In the mechanical timer, it is enough to set the watering cycle by selecting the interval. With an electronic model, it is somewhat more complicated: first you need to set the date and time, and only after that choose the program that is optimal for the grown crop.

Many have noticed that in the water supply systems of suburban settlements in the daytime, due to intensive water intake, the pressure decreases. By setting the automatic watering timer, you can schedule evening and night time irrigation.

Depending on the modification of the device, the timers can have an internal or external ordinary pipe thread, and are also equipped with quick-release hose connectors or quick-connect connectors with an irrigation system.

The most expensive models have additional functions, for example, moisture determination, depending on the indicator of which irrigation is automatically reduced or extended.

Water timer manufacturing options

When planning to equip an automatic irrigation system on the site, it is convenient to use water timers to control taps. With their help, the water supply system can be made absolutely non-volatile, avoiding the use of any electronics.

Construction # 1 - Timer with drip-wick

The fibers of the wick, being saturated with moisture, lift it up to a certain height, preventing the water from quickly evaporating. If the wick is thrown over the side of the container, then the absorbed water will simply begin to drip from the free end.

This method is based on physical laws that create a capillary effect. It occurs when a fabric wick is lowered into a container of water

The moisture throughput can be adjusted by adjusting the thickness of the wick, the tightness of the twist of the threads and pinching them with a wire loop.
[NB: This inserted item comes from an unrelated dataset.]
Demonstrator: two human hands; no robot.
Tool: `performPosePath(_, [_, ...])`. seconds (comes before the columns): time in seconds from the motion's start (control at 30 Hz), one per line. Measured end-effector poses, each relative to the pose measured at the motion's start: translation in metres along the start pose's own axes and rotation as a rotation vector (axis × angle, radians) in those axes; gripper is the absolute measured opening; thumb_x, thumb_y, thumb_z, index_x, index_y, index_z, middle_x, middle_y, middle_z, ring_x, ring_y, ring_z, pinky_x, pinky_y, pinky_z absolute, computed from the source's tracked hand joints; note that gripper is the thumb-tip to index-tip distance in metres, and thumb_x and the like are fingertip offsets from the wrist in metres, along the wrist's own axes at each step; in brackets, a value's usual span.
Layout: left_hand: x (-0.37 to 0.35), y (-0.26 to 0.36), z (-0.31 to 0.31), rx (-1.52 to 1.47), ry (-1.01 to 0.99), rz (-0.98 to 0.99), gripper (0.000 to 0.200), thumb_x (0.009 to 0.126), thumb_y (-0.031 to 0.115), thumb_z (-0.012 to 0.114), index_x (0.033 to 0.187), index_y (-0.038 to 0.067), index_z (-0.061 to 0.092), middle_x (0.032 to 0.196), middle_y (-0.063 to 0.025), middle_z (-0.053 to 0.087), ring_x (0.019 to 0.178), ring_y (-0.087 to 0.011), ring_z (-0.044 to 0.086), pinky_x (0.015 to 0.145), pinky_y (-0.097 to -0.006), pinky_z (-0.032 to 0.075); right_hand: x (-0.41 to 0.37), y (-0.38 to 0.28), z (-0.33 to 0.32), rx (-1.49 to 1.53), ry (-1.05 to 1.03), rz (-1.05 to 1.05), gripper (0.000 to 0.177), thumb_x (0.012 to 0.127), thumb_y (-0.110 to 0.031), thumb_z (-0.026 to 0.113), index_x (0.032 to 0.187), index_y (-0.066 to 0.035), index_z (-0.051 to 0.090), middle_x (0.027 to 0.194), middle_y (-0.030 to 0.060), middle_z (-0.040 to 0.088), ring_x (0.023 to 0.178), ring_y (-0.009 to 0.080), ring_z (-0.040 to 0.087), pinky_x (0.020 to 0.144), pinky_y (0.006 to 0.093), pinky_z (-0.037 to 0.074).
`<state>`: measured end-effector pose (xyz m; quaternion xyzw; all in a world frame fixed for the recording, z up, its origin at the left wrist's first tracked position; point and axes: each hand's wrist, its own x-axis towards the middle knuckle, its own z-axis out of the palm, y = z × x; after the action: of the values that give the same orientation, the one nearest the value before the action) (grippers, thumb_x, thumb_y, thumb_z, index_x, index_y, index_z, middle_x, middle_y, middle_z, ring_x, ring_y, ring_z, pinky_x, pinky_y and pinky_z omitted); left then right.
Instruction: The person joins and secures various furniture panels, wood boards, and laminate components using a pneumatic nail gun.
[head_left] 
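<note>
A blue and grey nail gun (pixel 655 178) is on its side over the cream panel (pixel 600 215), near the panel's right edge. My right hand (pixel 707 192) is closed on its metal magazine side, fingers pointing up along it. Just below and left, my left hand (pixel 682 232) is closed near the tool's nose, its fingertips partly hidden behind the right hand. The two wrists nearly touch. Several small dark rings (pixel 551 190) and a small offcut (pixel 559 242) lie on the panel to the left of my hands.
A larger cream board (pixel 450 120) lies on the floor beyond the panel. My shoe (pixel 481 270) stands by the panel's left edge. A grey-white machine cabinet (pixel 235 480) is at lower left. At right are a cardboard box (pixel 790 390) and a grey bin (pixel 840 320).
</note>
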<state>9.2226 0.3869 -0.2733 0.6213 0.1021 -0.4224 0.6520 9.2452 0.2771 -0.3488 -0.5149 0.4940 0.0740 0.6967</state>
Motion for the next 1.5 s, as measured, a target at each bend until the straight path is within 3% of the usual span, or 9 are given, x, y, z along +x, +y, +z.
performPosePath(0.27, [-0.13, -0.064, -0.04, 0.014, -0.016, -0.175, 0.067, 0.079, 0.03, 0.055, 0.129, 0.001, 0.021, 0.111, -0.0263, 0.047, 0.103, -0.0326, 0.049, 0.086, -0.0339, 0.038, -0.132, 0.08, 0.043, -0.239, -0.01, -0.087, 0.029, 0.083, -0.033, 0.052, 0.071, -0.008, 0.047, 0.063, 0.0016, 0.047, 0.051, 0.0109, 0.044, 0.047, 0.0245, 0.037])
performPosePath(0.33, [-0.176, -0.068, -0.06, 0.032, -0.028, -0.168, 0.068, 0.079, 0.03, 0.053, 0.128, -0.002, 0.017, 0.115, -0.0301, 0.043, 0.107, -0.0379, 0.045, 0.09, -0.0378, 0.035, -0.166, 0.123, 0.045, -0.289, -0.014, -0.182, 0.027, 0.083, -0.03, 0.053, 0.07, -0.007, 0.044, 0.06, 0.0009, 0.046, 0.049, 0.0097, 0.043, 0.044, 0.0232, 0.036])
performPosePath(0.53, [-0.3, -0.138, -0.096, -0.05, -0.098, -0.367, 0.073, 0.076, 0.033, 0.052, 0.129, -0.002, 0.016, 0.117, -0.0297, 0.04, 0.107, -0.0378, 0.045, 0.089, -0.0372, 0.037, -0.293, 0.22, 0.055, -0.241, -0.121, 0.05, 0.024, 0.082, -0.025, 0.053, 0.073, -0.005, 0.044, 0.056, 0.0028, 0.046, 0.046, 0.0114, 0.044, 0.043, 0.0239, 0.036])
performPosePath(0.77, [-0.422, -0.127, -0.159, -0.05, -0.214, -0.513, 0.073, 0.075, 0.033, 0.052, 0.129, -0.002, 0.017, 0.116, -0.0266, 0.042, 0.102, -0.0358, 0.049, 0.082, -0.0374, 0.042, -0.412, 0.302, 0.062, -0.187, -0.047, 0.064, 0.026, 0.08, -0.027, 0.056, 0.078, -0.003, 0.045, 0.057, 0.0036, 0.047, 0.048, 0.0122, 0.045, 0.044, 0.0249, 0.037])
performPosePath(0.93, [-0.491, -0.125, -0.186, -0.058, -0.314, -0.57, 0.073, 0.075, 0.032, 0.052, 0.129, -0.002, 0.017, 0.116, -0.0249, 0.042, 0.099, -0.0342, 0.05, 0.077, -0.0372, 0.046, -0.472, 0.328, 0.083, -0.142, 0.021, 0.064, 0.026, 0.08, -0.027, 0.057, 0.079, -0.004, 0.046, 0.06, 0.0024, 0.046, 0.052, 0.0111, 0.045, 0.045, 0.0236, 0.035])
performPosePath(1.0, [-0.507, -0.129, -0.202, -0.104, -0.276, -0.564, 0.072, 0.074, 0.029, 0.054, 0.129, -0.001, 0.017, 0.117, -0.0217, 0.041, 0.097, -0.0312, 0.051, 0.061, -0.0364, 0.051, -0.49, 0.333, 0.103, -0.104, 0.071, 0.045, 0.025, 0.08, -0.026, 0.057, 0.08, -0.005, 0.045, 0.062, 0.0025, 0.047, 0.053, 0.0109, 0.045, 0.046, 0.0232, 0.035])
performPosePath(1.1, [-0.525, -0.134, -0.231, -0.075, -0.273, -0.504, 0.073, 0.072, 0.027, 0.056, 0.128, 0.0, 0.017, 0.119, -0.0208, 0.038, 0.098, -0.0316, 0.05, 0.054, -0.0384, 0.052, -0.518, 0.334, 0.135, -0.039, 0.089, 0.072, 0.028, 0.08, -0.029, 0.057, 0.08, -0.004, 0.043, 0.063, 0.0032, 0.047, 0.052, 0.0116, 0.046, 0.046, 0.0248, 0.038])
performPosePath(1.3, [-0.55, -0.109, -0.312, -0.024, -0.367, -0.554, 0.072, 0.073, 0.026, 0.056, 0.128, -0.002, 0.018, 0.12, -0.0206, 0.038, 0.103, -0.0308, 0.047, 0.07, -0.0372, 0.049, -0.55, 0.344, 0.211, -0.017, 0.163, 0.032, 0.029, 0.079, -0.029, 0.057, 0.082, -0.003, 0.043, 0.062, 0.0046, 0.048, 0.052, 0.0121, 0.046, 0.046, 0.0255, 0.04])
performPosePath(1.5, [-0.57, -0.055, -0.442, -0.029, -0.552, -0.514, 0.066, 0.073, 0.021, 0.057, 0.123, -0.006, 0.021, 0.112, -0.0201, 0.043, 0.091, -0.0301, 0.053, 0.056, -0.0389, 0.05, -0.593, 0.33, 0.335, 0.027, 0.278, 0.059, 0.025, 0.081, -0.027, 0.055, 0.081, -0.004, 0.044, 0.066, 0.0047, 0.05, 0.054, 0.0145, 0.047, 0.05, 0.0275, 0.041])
To equip the timer, a five or ten liter plastic bottle is installed in a container with low sides, the height of which does not exceed 5-8 cm. One of the key conditions for the operation of the system is to maintain the liquid level in the tank at a constant height. The optimal ratio of capacities is easiest to determine experimentally.

The determining factor in his work is the water column. Therefore, the height of the bottle and the depth of the wide container are interrelated things.

A small hole is made in the bottom of the bottle for water to flow out. The bottle is filled with water, temporarily covering the drain hole, and sealed with a lid. The filled bottle is placed in a trough. Water seeping through the bottom will gradually flow out, stopping at a level when the hole does not disappear under the thickness. As the water is consumed, the water flowing out of the bottle will replenish the losses.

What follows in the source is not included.